The FCC appropriately recognized this risk of overregulation when it declined to force the unbundling of packet switches. But in other respects, I think the FCC's initial implementation of the 1996 Act was focused too much on the purported benefits of unbundling and did not adequately consider the long-term consequences on investment incentives and the growth of viable long-term competitors. The Commission recently launched a comprehensive review of UNEs, which will carefully consider the impact of our regulations on carriers' investment incentives, especially with respect to broadband facilities. The Commission also will explore whether a more granular approach to the impairment analysis is warranted - one that proceeds a service-by-service and market- by-market basis, to ensure that we do not mandate more unbundling than is necessary to enable competitive entry.
I think such a circumspect approach to intervention in the marketplace is the central teaching of the wireless and long distance competition revolutions. Had the Commission chosen a heavily regulatory route in 1993 (for wireless) or 1984 (for long distance), I don't think we'd have the widespread deployment or low prices that we enjoy today.
That is not to say we should walk away from market intervention altogether. Quite the contrary, we must remain engaged. Unlike in the wireless context, where our bright-line rules prevented incumbents from gaining exclusive access to each last mile (through the cap and eligibility restrictions), here we are statutorily obligated to pry the last mile open. My point is that we'll do more to facilitate competition if we resist the urge to micromanage every aspect of the relationship between incumbents and new entrants - and instead, as in wireless, focus our attention on that very last mile.

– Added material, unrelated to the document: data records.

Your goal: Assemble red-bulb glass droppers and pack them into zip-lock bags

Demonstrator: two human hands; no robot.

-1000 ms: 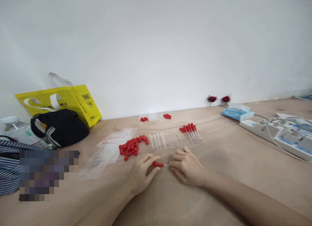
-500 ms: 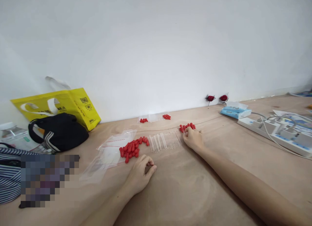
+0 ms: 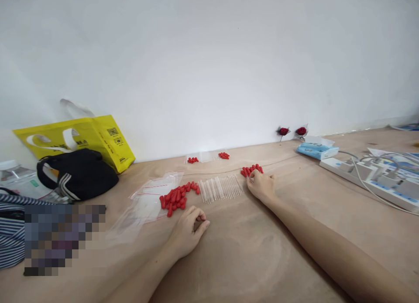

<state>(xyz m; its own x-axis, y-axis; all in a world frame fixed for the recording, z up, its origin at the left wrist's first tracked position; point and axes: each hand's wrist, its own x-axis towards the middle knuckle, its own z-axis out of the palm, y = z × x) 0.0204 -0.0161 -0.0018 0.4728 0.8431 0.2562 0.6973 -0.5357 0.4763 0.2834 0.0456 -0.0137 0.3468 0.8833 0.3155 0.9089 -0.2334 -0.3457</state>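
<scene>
Currently, right of the frame's centre, the right hand (image 3: pixel 262 186) is placed at the near side of a row of red bulbs (image 3: pixel 251 169), its fingers drawn together; whether anything is gripped cannot be told, since the fingertips are partly hidden; just left of it, clear tubes (image 3: pixel 221 188) are laid side by side at mid-frame. At lower centre the left hand (image 3: pixel 187 234) is held loosely curled, half open, with nothing seen in its grasp; beyond it a heap of red bulbs (image 3: pixel 176 197) is set next to clear plastic bags (image 3: pixel 149 198), left of centre
</scene>
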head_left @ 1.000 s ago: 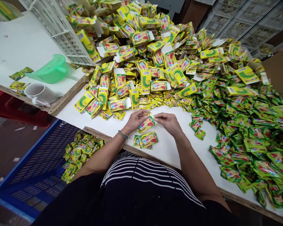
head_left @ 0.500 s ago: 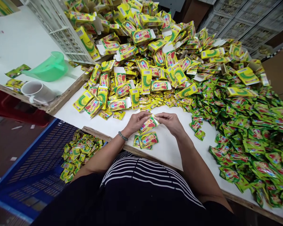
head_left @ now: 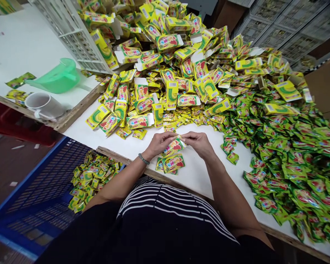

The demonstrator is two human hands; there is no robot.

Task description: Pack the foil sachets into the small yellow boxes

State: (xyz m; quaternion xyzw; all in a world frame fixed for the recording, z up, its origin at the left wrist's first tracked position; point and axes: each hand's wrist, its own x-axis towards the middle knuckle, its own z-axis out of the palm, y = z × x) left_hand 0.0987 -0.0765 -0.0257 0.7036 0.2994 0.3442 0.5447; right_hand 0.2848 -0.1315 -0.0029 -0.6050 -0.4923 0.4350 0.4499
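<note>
My left hand [head_left: 161,143] and my right hand [head_left: 195,141] meet over the white table, both closed at the upper edge of a small printed candy box [head_left: 173,147]. The box is yellow and green with a red fruit picture. Fingers cover part of its end, so I cannot tell whether the flap is fully closed. Just below it, nearer my body, two or so similar printed packs [head_left: 173,163] lie overlapping on the table. A bead bracelet [head_left: 143,158] circles my left wrist.
Yellow boxes [head_left: 167,42] pile up ahead, many with open flaps. Green candy sachets [head_left: 297,165] heap at right. At left are a white crate [head_left: 85,40], a green scoop [head_left: 56,79] and a white mug [head_left: 42,104]. A blue basket [head_left: 30,205] with packs stands below.
Both hands stay on the box with almost the same grip. The whole view has shifted very slightly; nothing else has visibly moved.
</note>
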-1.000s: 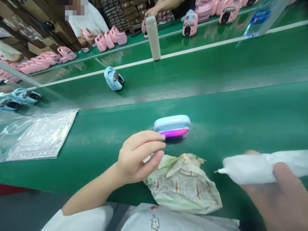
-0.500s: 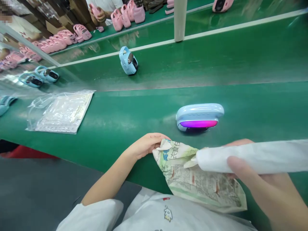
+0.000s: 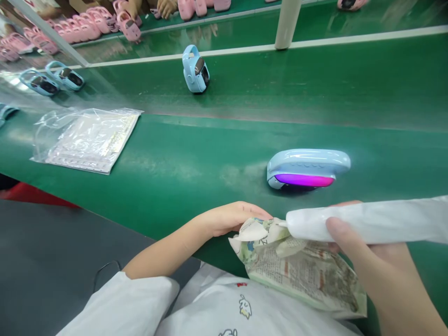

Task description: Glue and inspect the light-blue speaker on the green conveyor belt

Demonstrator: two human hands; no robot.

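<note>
My left hand [image 3: 233, 219] is closed on the top edge of a crumpled printed newspaper sheet [image 3: 297, 273], its fingertips partly hidden behind the paper. A long white tube-like roll [image 3: 378, 221], smooth and rounded at its near end, lies in the grip of my right hand [image 3: 371, 261]. The thumb presses on its front and the fingers go behind it. The roll's tip meets the upper part of the newspaper. Just beyond both hands, a light blue handled device [image 3: 308, 165] rests on the green surface with a purple-pink strip lit along it.
A clear plastic bag with flat white contents [image 3: 94, 140] lies at left. Another blue device [image 3: 196, 70] stands further back, and two more [image 3: 52, 79] sit at far left. Behind a post [image 3: 288, 23] and rail are rows of pink devices [image 3: 80, 28] and a co-worker's hand [image 3: 167, 7].
My left hand has slid right along the newspaper, toward the roll, and the paper's top edge is more bunched. The camera view has shifted a little.
</note>
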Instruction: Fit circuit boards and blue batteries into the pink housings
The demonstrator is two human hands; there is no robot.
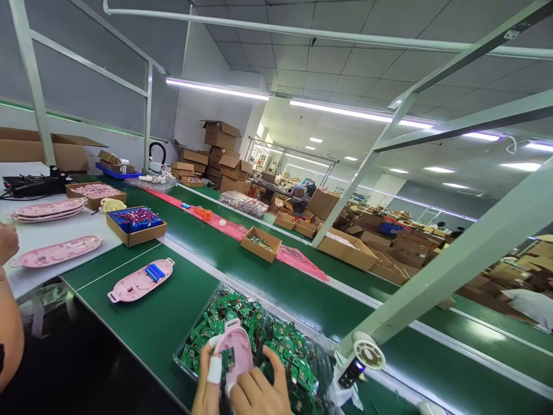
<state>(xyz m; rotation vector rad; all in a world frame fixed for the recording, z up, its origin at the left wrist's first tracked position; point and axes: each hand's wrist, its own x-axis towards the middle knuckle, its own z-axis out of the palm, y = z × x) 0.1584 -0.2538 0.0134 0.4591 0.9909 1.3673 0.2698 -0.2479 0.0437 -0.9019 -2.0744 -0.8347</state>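
Observation:
At the bottom middle, my left hand [210, 372], with white wraps on its fingers, grips a pink plastic housing half [237, 341]. A small green circuit board [228, 362] sits inside that shell. My right hand [263, 386] is curled against the shell's lower right side. A narrow dark shape shows beside its index finger; what those fingers hold is unclear. Right behind both hands lies a clear plastic tray [184, 351] heaped with green circuit boards [242, 308]. Left of it, another pink housing half [129, 287] lies on the green bench with a blue battery pack [154, 273] inside.
At left, another person's arm [8, 323] is beside more pink shells [60, 252]. A carton of blue battery packs [136, 226] stands near them. Across the bench sits a carton with boards [261, 244]. A slanted metal post [432, 276] and a white spool [368, 354] stand at right.

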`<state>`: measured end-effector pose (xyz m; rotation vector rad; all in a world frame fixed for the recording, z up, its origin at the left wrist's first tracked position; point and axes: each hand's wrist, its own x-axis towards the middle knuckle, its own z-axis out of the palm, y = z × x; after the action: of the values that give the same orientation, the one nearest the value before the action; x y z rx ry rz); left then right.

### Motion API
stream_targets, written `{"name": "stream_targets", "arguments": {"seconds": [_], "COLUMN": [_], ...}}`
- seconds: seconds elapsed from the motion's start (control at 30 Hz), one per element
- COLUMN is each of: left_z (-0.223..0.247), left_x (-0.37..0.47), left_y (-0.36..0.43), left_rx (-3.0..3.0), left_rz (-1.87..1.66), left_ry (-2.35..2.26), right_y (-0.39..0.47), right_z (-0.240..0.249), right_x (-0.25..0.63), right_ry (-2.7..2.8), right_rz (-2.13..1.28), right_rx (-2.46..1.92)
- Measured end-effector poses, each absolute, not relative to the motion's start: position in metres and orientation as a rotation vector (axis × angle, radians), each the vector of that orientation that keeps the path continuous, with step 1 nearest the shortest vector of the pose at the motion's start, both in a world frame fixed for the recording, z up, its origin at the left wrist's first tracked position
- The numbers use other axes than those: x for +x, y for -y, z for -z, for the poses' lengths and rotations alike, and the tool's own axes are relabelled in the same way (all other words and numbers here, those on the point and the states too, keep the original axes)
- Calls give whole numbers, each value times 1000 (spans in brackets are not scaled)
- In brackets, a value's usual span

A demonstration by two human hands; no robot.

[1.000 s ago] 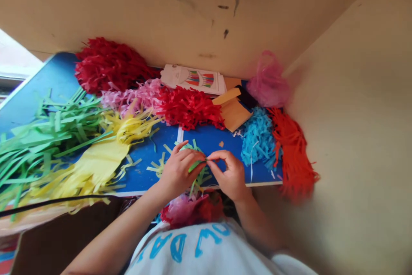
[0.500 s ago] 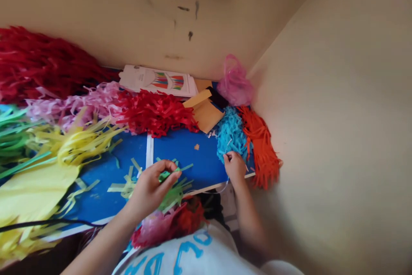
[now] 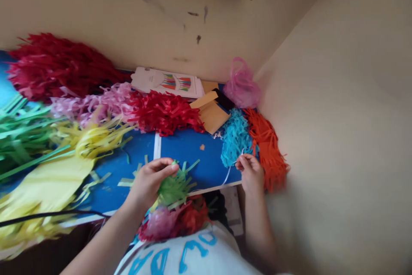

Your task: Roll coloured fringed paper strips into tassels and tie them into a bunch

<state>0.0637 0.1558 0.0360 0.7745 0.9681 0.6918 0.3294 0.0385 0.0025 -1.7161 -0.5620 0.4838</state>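
My left hand (image 3: 148,180) is closed in a pinch on the top of a green tissue-paper tassel (image 3: 176,187), whose cut strips fan out below the fingertips over the table's front edge. Between the fingertips of my right hand (image 3: 251,174) is a thin white string (image 3: 228,174). One part of it sticks up above the fingers and another curves down to the left. Just behind that hand lie a light-blue fringed tassel (image 3: 236,135) and an orange one (image 3: 268,157). A pink, red and orange bunch of tassels (image 3: 178,219) rests at my lap.
The blue table (image 3: 180,146) meets a wall behind. On it lie red fringe (image 3: 165,112), pink fringe (image 3: 109,99), yellow tissue paper (image 3: 58,185), green strips (image 3: 25,131), a brown envelope (image 3: 214,116), a printed white packet (image 3: 167,82) and a pink plastic bag (image 3: 242,86).
The view has shifted a little, so the table's things sit farther right. My right hand has moved right with the string, its palm turned more upward. My left hand keeps its pinch on the green tassel.
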Motion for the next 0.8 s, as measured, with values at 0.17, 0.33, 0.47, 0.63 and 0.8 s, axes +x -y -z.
{"name": "stream_targets", "arguments": {"seconds": [0.17,0.33,0.47,0.63,0.8], "left_z": [-42,-43,-43,-45,-46], "left_x": [68,59,51,48,46], "left_y": [-151,-146,-147,-148,-148], "left_rx": [418,328,302,261,275], "left_rz": [-625,-639,-665,-656,-630], "left_ry": [-821,-748,-720,-707,-687], "right_y": [-60,-75,-75,-76,-77], "right_z": [-30,-41,-46,-47,-46], "right_x": [256,215,207,204,204], "right_ry": [872,1052,1152,1165,1165], "right_rz": [-665,-700,-702,-703,-648], "right_rx": [-1501,-1412,-1425,-1466,-1511]}}
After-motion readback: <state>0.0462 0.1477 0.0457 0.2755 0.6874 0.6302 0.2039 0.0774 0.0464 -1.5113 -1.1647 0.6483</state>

Thus, we should limit ourselves to promulgating a small number of core rules, and we should enforce them vigorously. The complaint I hear most from CLECs isn't that we need more rules; it's that we don't enforce the basic nondiscrimination requirements we do have. Our recently released NPRMs on performance metrics should aid our enforcement policy significantly. If we establish a core set of performance metrics concerning ordering, provisioning, and maintenance and repair, that should make enforcement far more straightforward than it is today, when allegations of discrimination are difficult to substantiate. Once we make the costs of noncompliance significant enough, ILEC provisioning delays and other impediments to competition should decrease markedly.
I don't want to give you the impression that the FCC can bring about vigorous local competition simply by narrowing the scope of its unbundling regulations and adopting performance metrics. I do think, however, that such measures should have substantial competitive benefits in the long run, particularly as we work together with the states to continue our reforms in the areas of universal service and access charges.
There is no question that encouraging the growth of wireline competition presents unique obstacles not encountered in the wireless and long distance markets, and unique challenges to regulators. But I believe that we will increase our chances of creating the appropriate regulatory environment - one that stimulates competition and maximizes consumer welfare - by incorporating lessons learned from our success in promoting competition in the wireless and long distance sectors.